Exercise prompt: Word for word, repeat each of the records below.

[Collected data entries]
--------
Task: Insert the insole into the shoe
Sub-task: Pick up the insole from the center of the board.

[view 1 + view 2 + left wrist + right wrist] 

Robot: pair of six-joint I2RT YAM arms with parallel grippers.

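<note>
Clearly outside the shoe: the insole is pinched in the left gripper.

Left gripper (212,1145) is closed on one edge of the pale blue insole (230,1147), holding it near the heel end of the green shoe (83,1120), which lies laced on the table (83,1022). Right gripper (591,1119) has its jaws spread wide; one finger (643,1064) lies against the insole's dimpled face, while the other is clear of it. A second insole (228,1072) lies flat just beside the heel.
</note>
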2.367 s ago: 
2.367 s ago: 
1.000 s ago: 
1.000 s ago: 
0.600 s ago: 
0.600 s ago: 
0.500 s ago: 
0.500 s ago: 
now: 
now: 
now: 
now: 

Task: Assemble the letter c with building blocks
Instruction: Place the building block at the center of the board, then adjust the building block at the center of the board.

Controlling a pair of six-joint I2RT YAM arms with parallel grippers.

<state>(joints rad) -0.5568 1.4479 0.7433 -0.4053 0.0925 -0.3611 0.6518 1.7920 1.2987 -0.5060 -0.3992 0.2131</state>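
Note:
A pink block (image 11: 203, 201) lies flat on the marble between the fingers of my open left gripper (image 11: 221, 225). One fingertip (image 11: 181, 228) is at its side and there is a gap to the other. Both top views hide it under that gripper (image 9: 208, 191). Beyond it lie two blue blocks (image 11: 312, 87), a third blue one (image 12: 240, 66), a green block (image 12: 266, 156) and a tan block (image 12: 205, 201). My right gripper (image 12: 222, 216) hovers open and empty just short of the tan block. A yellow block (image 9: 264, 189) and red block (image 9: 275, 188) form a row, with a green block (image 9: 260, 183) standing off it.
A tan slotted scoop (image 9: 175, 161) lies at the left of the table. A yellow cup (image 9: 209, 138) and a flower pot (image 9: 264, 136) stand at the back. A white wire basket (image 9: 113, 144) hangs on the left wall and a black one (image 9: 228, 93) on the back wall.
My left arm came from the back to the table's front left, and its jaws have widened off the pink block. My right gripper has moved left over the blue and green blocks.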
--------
Exercise solution:
Task: Insert the insole into the shoe
Sub-task: Pick up the insole from the center of the board.

[view 1 + view 2 + left wrist + right wrist] 

Robot: pair of six-joint I2RT YAM arms with parallel grippers.

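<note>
Clearly outside the shoe: the insole is pinched in the left gripper.

Left gripper (212,1145) is closed on one edge of the pale blue insole (230,1147), holding it near the heel end of the green shoe (83,1120), which lies laced on the table (83,1022). Right gripper (591,1119) has its jaws spread wide; one finger (643,1064) lies against the insole's dimpled face, while the other is clear of it. A second insole (228,1072) lies flat just beside the heel.
</note>
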2.367 s ago: 
2.367 s ago: 
1.000 s ago: 
1.000 s ago: 
0.600 s ago: 
0.600 s ago: 
0.500 s ago: 
0.500 s ago: 
now: 
now: 
now: 
now: 

Task: Assemble the letter c with building blocks
Instruction: Place the building block at the center of the board, then adjust the building block at the center of the board.

Controlling a pair of six-joint I2RT YAM arms with parallel grippers.

<state>(joints rad) -0.5568 1.4479 0.7433 -0.4053 0.0925 -0.3611 0.6518 1.7920 1.2987 -0.5060 -0.3992 0.2131</state>
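Note:
A pink block (image 11: 203, 201) lies flat on the marble between the fingers of my open left gripper (image 11: 221, 225). One fingertip (image 11: 181, 228) is at its side and there is a gap to the other. Both top views hide it under that gripper (image 9: 208, 191). Beyond it lie two blue blocks (image 11: 312, 87), a third blue one (image 12: 240, 66), a green block (image 12: 266, 156) and a tan block (image 12: 205, 201). My right gripper (image 12: 222, 216) hovers open and empty just short of the tan block. A yellow block (image 9: 264, 189) and red block (image 9: 275, 188) form a row, with a green block (image 9: 260, 183) standing off it.
A tan slotted scoop (image 9: 175, 161) lies at the left of the table. A yellow cup (image 9: 209, 138) and a flower pot (image 9: 264, 136) stand at the back. A white wire basket (image 9: 113, 144) hangs on the left wall and a black one (image 9: 228, 93) on the back wall.
My left arm came from the back to the table's front left, and its jaws have widened off the pink block. My right gripper has moved left over the blue and green blocks.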

No more work is needed for this exercise.